• [RAW DATA]:

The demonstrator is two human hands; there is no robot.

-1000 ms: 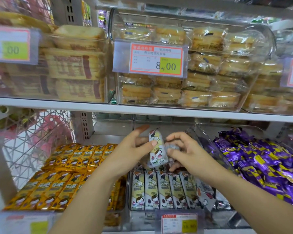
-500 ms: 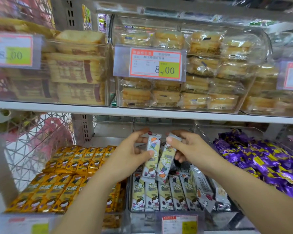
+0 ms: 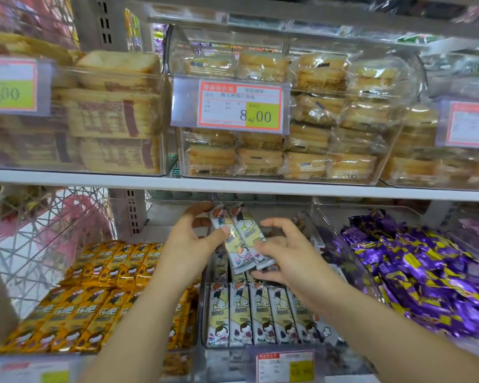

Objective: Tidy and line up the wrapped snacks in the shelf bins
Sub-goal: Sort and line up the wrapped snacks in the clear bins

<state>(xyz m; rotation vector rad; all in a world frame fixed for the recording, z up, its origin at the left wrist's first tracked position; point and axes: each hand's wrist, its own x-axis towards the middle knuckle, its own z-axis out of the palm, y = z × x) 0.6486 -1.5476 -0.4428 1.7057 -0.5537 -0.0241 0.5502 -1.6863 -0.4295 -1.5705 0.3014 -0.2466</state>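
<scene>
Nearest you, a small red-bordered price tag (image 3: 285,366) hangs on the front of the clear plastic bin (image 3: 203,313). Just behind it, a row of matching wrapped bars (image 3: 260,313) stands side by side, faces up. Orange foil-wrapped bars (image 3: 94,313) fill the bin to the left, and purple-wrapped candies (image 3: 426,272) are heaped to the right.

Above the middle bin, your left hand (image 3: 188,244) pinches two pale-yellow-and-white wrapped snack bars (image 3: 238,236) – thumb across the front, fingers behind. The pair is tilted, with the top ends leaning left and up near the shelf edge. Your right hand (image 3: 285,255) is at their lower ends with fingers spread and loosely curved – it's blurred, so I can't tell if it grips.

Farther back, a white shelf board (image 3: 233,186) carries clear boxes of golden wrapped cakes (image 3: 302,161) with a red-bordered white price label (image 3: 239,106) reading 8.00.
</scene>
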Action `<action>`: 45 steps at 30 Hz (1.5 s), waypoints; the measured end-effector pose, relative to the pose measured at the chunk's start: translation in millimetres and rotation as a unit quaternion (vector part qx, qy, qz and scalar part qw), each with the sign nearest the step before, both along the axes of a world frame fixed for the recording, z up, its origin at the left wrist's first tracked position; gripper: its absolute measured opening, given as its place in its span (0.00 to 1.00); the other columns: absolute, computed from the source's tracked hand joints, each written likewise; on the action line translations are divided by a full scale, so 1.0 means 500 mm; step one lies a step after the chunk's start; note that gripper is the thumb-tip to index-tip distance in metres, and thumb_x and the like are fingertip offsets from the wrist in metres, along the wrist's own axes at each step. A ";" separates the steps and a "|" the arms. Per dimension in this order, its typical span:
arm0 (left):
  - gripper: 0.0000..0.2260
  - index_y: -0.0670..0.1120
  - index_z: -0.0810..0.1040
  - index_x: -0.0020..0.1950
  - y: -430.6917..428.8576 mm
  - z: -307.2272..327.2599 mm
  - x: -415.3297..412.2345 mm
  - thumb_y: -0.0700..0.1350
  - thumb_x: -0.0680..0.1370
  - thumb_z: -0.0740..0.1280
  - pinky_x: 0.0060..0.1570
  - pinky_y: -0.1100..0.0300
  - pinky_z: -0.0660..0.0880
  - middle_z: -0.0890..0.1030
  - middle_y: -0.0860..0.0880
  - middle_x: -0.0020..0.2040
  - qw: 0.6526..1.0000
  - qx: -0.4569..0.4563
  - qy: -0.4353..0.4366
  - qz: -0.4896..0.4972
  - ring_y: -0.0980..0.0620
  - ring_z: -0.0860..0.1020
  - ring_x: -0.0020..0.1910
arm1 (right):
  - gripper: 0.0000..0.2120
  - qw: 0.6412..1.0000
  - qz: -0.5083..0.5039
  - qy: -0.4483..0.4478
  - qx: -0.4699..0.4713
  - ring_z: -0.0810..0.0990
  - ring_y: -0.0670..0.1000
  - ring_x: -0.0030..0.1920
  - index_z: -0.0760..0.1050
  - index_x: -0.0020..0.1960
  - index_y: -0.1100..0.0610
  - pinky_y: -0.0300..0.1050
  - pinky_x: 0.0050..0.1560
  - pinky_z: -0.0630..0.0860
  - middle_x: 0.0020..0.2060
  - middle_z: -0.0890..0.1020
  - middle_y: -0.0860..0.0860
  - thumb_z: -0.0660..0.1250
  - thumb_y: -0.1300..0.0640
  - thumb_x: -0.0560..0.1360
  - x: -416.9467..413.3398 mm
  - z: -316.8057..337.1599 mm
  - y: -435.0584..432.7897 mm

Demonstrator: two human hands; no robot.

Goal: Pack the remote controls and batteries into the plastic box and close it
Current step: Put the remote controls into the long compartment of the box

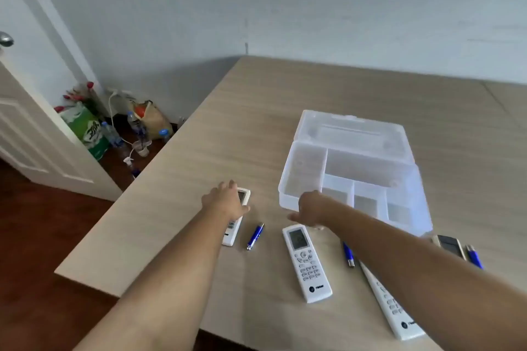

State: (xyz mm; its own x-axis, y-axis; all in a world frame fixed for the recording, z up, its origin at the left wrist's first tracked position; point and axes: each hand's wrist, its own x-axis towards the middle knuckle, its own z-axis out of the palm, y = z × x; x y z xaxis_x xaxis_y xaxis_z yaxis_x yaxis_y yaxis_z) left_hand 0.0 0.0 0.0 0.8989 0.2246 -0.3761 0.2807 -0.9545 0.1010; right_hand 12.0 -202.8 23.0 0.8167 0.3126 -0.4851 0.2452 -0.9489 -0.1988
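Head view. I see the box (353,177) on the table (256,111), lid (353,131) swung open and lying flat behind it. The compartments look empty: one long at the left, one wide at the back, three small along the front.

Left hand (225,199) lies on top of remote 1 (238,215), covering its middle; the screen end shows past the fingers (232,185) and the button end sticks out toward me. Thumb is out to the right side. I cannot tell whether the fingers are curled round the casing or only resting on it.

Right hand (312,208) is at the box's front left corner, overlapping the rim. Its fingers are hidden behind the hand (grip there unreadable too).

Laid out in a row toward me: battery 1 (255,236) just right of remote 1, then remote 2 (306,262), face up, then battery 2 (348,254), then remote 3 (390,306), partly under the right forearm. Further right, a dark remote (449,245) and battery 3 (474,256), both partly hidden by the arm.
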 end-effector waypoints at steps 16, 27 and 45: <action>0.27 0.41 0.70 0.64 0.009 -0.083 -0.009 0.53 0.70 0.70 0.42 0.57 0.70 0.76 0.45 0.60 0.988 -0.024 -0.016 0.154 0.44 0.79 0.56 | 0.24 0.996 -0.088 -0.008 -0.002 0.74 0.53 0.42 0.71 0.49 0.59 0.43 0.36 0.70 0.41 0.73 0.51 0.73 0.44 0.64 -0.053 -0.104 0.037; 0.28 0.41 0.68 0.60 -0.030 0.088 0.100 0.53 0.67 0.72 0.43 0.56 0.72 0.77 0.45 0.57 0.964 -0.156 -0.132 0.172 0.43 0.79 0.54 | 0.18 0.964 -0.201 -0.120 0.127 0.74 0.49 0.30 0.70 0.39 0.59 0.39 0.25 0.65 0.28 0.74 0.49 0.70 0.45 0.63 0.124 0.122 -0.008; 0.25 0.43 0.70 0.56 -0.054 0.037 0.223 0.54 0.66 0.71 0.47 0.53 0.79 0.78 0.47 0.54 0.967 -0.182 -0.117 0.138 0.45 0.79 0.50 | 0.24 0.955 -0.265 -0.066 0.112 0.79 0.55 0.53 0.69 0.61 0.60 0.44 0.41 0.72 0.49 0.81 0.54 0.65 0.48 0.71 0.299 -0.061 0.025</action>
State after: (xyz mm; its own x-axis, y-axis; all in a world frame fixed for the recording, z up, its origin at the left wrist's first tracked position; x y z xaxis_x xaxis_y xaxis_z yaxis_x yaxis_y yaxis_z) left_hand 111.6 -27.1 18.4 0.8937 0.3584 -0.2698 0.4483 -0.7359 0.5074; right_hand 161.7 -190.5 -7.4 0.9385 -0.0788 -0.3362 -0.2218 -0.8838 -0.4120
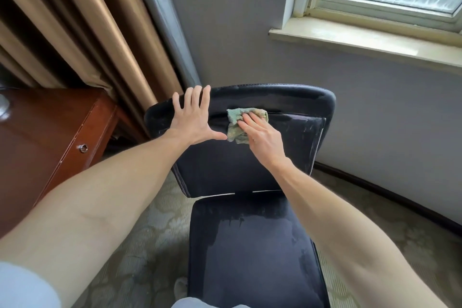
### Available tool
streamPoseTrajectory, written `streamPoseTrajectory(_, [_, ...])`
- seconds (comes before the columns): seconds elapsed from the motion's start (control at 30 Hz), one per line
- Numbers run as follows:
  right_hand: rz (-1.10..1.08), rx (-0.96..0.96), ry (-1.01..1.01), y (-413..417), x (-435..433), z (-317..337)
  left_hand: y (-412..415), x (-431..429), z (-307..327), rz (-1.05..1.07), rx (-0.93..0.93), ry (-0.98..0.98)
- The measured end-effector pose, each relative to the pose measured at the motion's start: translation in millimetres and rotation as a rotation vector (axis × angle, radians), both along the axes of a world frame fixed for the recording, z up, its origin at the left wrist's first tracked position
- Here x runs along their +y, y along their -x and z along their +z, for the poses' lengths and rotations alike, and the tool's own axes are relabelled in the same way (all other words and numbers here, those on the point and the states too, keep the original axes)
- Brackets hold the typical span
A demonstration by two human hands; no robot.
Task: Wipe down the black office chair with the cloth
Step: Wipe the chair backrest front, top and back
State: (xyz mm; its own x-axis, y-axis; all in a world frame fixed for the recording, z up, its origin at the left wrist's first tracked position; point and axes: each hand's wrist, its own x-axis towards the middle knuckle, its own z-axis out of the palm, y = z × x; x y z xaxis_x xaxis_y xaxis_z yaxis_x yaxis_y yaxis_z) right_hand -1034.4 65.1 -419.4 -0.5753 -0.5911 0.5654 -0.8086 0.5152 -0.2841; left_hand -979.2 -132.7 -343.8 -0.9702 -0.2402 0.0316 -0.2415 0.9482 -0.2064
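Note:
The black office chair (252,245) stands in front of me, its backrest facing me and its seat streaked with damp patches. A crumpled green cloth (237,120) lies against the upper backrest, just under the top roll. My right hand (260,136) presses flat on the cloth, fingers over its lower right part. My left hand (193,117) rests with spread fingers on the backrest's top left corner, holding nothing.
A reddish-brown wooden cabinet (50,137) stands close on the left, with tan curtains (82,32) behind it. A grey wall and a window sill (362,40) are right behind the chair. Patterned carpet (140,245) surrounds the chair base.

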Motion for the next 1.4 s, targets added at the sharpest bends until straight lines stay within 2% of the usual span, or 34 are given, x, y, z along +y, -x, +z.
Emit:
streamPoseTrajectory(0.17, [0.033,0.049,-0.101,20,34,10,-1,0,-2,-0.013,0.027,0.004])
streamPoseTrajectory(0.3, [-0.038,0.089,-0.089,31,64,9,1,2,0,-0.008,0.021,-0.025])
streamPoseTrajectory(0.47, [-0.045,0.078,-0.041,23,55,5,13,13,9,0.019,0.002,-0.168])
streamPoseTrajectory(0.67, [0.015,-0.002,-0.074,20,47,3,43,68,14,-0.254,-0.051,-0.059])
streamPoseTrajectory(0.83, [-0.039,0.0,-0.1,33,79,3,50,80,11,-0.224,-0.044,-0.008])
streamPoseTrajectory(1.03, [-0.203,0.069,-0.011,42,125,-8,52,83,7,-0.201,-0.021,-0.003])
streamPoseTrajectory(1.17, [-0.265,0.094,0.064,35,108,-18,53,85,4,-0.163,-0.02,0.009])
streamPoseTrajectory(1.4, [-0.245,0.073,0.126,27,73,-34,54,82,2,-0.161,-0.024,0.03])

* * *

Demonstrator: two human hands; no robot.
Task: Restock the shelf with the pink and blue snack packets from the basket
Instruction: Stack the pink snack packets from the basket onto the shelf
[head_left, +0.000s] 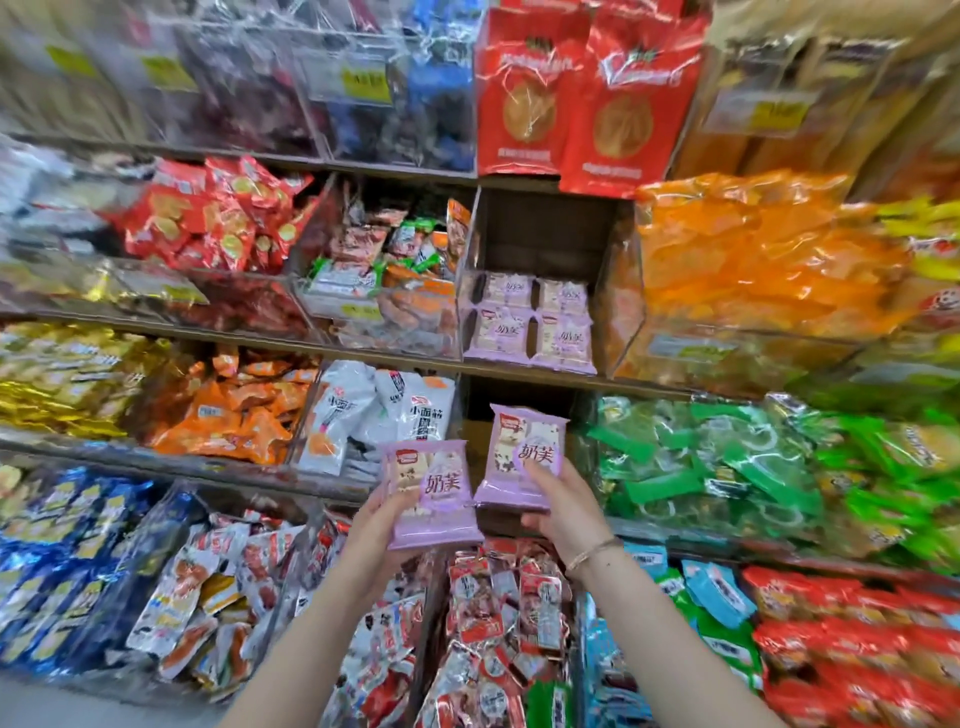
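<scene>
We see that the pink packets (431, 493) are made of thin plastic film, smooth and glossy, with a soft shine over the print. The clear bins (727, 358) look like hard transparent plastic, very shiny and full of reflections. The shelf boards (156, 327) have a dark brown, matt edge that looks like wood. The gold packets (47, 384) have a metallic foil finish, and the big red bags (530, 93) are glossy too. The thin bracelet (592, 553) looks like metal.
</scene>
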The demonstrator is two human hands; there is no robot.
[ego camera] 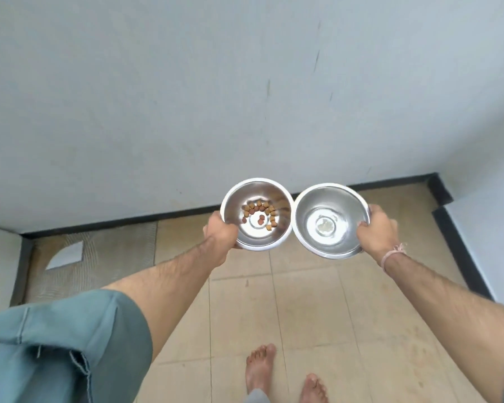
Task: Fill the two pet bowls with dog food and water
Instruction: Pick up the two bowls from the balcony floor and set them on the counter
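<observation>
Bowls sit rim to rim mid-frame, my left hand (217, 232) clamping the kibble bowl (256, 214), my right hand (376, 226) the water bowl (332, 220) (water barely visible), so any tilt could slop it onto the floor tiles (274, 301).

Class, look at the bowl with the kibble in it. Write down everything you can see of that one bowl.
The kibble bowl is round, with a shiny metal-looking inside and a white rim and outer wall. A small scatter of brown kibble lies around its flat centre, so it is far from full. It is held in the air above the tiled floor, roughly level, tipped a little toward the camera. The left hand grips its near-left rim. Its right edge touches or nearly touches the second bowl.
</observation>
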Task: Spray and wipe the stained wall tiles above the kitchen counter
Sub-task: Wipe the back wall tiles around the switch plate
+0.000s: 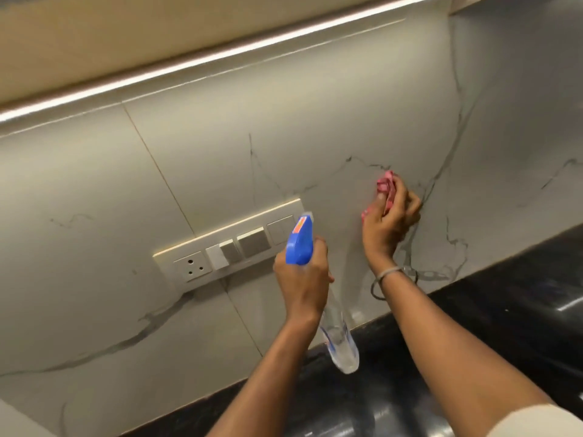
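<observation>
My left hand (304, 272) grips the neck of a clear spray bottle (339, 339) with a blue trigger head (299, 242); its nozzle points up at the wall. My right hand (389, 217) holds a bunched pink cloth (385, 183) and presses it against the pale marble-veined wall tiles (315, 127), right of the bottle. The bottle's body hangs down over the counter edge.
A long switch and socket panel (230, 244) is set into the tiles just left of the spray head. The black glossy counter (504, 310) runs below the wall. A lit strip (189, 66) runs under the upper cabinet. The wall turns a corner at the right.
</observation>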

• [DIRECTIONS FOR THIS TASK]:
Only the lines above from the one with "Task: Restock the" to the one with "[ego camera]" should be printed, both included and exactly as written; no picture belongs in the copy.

• [WRITTEN SOLUTION]:
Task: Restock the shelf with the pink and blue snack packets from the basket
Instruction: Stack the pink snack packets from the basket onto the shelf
[head_left, +0.000s] 
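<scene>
We see that the pink packets (431, 493) are made of thin plastic film, smooth and glossy, with a soft shine over the print. The clear bins (727, 358) look like hard transparent plastic, very shiny and full of reflections. The shelf boards (156, 327) have a dark brown, matt edge that looks like wood. The gold packets (47, 384) have a metallic foil finish, and the big red bags (530, 93) are glossy too. The thin bracelet (592, 553) looks like metal.
</scene>
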The demonstrator is two human hands; there is no robot.
[ego camera] 

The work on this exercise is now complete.